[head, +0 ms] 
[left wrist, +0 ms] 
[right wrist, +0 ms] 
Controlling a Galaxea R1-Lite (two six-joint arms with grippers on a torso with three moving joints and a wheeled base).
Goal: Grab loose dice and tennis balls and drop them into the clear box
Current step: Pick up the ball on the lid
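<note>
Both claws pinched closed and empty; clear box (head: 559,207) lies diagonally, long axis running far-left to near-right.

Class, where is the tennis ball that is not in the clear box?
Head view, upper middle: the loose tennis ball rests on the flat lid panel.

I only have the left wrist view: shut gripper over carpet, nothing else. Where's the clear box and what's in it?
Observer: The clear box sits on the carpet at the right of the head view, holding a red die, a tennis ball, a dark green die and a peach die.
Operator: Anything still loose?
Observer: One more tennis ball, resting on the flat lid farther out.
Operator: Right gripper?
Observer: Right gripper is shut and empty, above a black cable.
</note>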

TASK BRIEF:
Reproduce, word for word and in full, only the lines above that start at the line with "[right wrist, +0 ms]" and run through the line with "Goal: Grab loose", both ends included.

EXERCISE RESPONSE:
[right wrist, +0 ms] 
Controlling a Galaxea R1-Lite (two six-joint arms with grippers on a torso with three moving joints and a wheeled base).
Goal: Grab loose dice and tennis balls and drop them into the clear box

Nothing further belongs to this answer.